Generally, it is not recommended to use your machine if you have COVID-19 with a bed partner because it can disperse into the air like an aerosol spray and emit tiny particles, which then increases potential exposure. However, if you rely on a CPAP/Bi-level device to treat your sleep apnea, abruptly discontinuing therapy may cause harm to your overall health. Quality sleep is known to boost your immune system and using your CPAP helps to ensure you are receiving quality sleep. Always seek medical advice before discontinuing any prescribed treatment – including your CPAP machine.
If I am hospitalized for COVID-19, should I bring my CPAP with me?
Most hospitals are declining any equipment that is brought into the hospital as it is considered contaminated, and biomed cannot be exposed to inspecting the devices. Please leave your equipment at home but make sure to inform hospital staff of your therapy needs and your current pressure setting.
Why the need for ventilators?
One of the main symptoms that affects a person who has tested positive with the coronavirus is shortness of breath (severe hypoxemia). The correct term for this severe shortness of breath is being observed as ARDS (acute respiratory distress syndrome) and this condition has a high mortality rate. ARDS patients have build-up fluid in the alveoli (the tiny air sacs in the lungs that transfer oxygen to the blood and remove carbon dioxide). Ventilators helps to keep the patient breathing adequately, giving the patient time to fight off the virus. While ventilators don’t treat the virus per se, they do give the patient a chance to fight back and lower the odds of dying from the virus.
What’s the difference between a CPAP and a ventilator?
CPAP, Bi-level, and Ventilator machines are all designed to help treat patients with breathing disorders. Pressurized air is used in all three units to help keep the airways open. A CPAP machine supports the inhalation of airflow, whereas a Bi-level or ventilator supports inhalation and exhalation. However, ventilators are typically only used for those who cannot breathe on their own, have severe respiratory diseases, and/or in acute settings. Also, CPAP and Bi-level machines are considered "open circuit," which means that because of the continuous flow of air and exhalation ports on the masks, air easily escapes into the room. A patient that has COVID-19 and is using CPAP or Bi-level needs to follow their physician's guidelines and ensure that no uninfected family member enters the room that the patient is using CPAP and/or Bi-level in. The virus could potentially be all over the room because of the open circuit, and not just on the surfaces that the patient has touched. Invasive ventilators are different because they are a "closed circuit" and the airflow remains in the circuit, so no COVID-19 can escape while a patient is using an invasive vent.

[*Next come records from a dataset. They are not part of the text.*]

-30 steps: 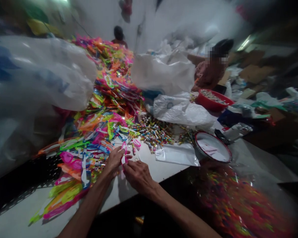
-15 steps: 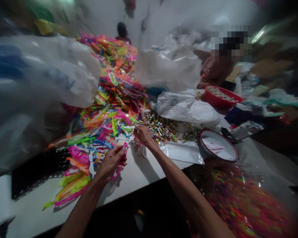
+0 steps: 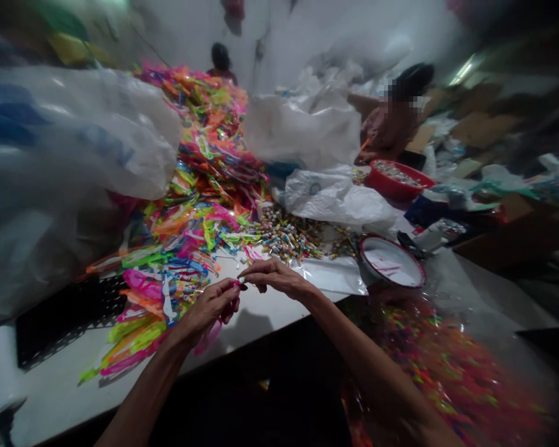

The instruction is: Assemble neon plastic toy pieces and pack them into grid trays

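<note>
Bags [image 3: 74, 155] of clear plastic bulge far left, beside a heap of bright strips [image 3: 205, 167]. Near the table [image 3: 270, 307] edge, the left hand [image 3: 212, 305] pinches a pink strip [image 3: 209, 335], which hangs limp below it; the strip looks light, soft and slippery, best held at its tip. The right hand [image 3: 274, 278] nips a small piece [image 3: 241, 280] against that tip. Further right, small tubes [image 3: 289, 239] lie scattered, then a bowl [image 3: 390, 264].
</note>
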Demonstrator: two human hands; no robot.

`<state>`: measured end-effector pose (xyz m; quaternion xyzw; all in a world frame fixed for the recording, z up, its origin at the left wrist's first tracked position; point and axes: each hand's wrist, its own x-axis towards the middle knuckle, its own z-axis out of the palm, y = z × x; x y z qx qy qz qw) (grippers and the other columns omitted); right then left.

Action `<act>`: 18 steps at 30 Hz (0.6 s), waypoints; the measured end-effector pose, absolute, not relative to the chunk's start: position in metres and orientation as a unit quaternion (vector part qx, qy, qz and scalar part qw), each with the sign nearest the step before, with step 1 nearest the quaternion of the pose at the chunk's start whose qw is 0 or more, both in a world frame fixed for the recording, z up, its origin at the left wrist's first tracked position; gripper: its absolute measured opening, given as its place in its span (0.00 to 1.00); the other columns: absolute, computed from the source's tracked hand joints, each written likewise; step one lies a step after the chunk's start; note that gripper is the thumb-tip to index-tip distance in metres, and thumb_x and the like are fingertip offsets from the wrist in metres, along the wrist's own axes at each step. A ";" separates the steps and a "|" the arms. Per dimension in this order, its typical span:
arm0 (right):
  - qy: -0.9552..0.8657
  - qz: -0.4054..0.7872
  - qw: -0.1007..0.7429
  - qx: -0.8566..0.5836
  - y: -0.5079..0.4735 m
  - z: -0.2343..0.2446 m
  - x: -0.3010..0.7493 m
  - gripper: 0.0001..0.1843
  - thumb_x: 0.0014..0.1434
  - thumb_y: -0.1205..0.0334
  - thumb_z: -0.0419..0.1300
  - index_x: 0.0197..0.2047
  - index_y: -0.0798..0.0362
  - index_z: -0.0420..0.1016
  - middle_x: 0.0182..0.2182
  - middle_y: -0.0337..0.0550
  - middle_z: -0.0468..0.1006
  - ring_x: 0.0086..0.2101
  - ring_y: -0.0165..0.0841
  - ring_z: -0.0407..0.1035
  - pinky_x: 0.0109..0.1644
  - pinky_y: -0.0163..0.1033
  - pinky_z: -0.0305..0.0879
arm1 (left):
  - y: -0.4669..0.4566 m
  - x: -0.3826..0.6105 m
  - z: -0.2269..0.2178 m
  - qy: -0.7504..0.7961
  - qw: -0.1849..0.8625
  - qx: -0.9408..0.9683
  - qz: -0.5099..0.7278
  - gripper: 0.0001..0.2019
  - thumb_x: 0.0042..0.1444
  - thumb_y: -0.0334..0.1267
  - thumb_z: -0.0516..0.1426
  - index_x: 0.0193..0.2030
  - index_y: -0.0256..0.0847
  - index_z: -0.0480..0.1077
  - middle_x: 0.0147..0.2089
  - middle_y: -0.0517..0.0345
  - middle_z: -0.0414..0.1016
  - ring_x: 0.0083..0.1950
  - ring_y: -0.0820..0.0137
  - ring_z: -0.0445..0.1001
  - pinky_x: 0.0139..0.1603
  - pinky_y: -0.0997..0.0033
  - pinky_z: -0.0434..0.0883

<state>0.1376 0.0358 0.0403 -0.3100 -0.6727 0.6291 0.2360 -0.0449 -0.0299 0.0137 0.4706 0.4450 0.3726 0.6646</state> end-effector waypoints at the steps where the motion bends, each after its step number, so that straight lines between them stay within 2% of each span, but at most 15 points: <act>1: -0.668 0.632 0.240 -0.311 0.034 0.042 0.137 0.16 0.52 0.54 0.61 0.39 0.56 0.78 0.25 0.38 0.72 0.23 0.24 0.60 0.26 0.31 0.56 | -0.031 -0.045 0.016 0.443 0.661 0.482 0.368 0.13 0.56 0.46 0.52 0.39 0.38 0.66 0.21 0.65 0.61 0.20 0.78 0.58 0.20 0.77 0.56; 4: -0.662 0.638 0.249 -0.305 0.031 0.044 0.137 0.16 0.52 0.55 0.61 0.40 0.57 0.78 0.22 0.37 0.71 0.23 0.25 0.62 0.26 0.31 0.57 | -0.033 -0.043 0.025 0.455 0.647 0.504 0.346 0.10 0.55 0.42 0.51 0.36 0.38 0.66 0.20 0.65 0.62 0.19 0.77 0.57 0.20 0.76 0.56; 9: -0.676 0.637 0.226 -0.294 0.028 0.044 0.143 0.16 0.49 0.56 0.64 0.39 0.57 0.79 0.26 0.39 0.73 0.25 0.25 0.64 0.26 0.30 0.57 | -0.038 -0.041 0.032 0.466 0.638 0.524 0.317 0.07 0.54 0.38 0.50 0.31 0.38 0.66 0.18 0.64 0.62 0.19 0.75 0.59 0.22 0.75 0.58; 15: -0.726 0.609 0.189 -0.258 0.024 0.048 0.150 0.17 0.51 0.55 0.63 0.41 0.58 0.79 0.27 0.40 0.72 0.26 0.26 0.64 0.28 0.31 0.60 | -0.042 -0.045 0.025 0.451 0.671 0.517 0.280 0.19 0.58 0.51 0.46 0.31 0.37 0.68 0.18 0.63 0.60 0.19 0.75 0.56 0.18 0.76 0.53; 18: -0.770 0.562 0.178 -0.245 0.017 0.054 0.151 0.13 0.53 0.57 0.62 0.38 0.57 0.80 0.28 0.41 0.71 0.29 0.27 0.65 0.34 0.33 0.61 | -0.045 -0.045 0.020 0.439 0.679 0.534 0.247 0.18 0.57 0.51 0.49 0.29 0.37 0.67 0.18 0.63 0.60 0.19 0.76 0.58 0.19 0.77 0.54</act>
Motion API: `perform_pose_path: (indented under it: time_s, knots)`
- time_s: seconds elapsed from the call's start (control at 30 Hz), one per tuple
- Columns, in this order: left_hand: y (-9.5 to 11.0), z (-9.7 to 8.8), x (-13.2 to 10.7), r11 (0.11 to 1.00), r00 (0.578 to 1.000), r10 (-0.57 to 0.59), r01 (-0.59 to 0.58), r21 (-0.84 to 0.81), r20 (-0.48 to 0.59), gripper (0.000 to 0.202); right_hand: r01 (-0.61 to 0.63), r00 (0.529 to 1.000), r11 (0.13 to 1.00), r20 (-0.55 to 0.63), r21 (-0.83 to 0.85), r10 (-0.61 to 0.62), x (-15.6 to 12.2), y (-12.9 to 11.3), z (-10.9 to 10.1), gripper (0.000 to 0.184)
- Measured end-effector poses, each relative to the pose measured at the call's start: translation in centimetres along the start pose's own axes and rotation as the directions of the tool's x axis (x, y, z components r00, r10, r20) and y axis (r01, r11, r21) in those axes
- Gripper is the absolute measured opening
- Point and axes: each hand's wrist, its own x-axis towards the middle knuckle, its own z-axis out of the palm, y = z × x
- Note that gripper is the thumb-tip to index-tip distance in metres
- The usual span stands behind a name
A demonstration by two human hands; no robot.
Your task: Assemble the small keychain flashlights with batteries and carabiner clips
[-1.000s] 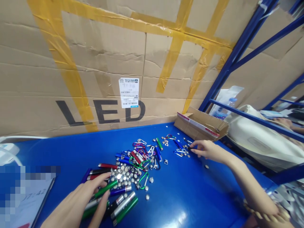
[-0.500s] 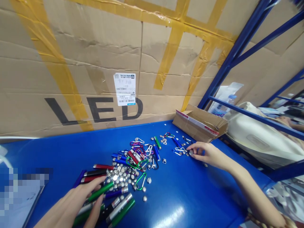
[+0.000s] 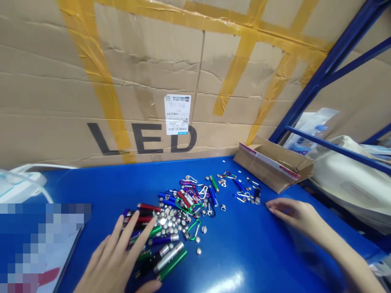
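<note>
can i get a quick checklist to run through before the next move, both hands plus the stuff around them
1. Left hand not closed in a grip: ok, fingers spread over the tubes.
2. Right hand free: cannot tell, thumb and finger are close together with something dark at the tips.
3. Black tube out of the right hand: ok, it lies just beyond the fingertips.
4. Silver discs apart from the tubes: not ok, many are heaped against them.
5. Carabiners apart from the tubes: not ok, several lie tangled among them.
6. Box open at the top: ok.
</note>
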Motion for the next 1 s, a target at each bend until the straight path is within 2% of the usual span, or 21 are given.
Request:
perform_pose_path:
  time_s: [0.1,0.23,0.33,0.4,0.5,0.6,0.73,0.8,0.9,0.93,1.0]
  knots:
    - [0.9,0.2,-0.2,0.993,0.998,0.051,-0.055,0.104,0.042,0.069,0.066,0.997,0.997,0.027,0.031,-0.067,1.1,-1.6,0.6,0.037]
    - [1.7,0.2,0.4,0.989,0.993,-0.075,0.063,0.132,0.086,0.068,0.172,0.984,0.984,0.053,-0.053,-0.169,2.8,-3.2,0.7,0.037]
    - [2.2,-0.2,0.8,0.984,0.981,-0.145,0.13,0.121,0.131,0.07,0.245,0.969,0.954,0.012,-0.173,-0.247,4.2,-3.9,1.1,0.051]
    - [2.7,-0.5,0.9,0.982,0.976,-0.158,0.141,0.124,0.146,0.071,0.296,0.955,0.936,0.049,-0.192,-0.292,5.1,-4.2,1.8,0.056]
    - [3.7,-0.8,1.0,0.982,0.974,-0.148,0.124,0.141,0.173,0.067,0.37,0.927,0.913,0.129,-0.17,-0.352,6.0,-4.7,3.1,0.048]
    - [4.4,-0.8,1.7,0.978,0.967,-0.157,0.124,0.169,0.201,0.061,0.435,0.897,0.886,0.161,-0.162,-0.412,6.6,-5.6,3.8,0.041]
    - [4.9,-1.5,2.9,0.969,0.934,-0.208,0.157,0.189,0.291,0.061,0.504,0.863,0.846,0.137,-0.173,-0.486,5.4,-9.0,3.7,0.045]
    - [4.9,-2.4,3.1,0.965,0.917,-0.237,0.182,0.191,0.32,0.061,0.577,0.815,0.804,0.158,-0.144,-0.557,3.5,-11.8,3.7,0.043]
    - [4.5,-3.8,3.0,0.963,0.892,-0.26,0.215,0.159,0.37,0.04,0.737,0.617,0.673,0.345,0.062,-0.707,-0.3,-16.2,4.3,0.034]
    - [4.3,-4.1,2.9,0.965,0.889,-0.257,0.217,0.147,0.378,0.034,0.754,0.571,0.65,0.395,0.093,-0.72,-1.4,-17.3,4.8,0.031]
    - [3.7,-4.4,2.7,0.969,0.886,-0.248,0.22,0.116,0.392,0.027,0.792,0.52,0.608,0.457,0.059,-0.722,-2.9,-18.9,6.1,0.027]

Can I donate my CPAP to help the Ventilator Shortage?
Across the country, there is a shortage of the ventilators that hospitals need to provide care for people who have COVID-19. Multiple groups are developing strategies to modify PAP machines so that they can be used as ventilators. One of these groups is the COVID-19 Ventilator Rapid Response Team, a coalition that includes UC Berkeley engineers, emergency room doctors, critical care physicians, and pulmonologists. They also have set up a website, VentilatorSOS.com, where you can fill out a form to indicate that you are interested in donating a CPAP or Bi-level machine.
What else do you suggest?
- If you have fever, cough or difficulty breathing, seek medical care early.
- Stay informed and follow advice given by your healthcare provider.